▶ **Directions**: Please set down, unchanged, each line from the one with "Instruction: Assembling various" to the final line of the data below, both included. Drop the pictures.

☆ ☆ ☆

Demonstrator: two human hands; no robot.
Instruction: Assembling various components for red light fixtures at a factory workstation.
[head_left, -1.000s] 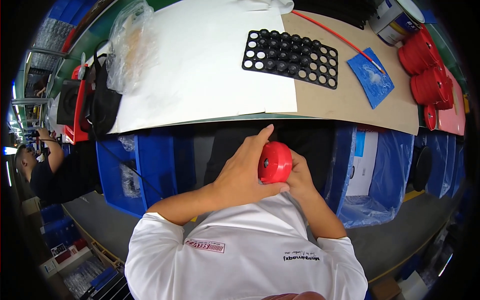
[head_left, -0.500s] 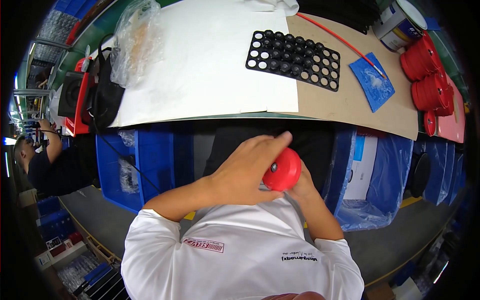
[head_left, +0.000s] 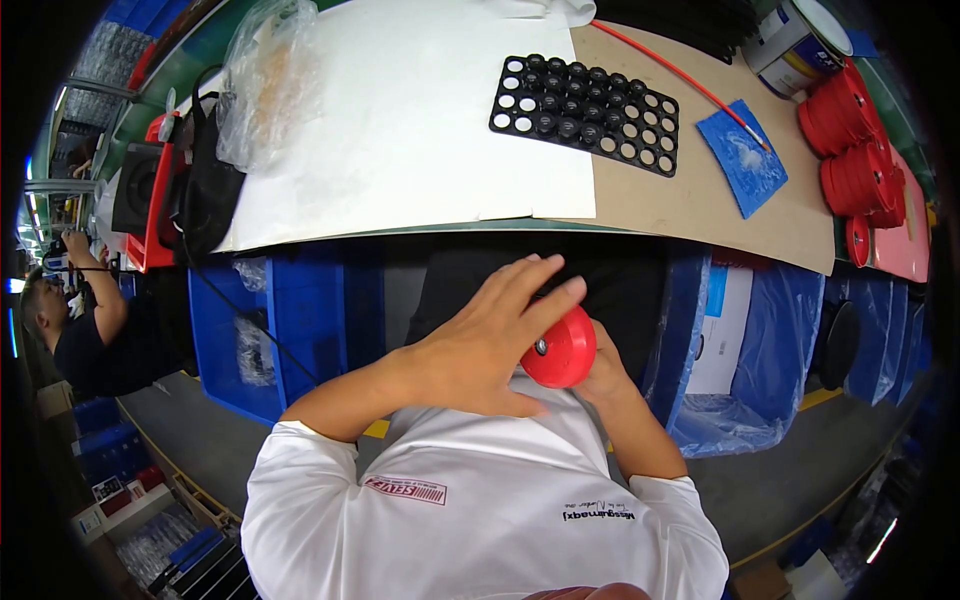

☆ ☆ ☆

▶ **Answer to this problem**:
Instruction: Assembling various components for red light fixtures at a factory workstation.
[head_left, -1.000s] 
[head_left, -0.500s] 
[head_left, +0.000s] 

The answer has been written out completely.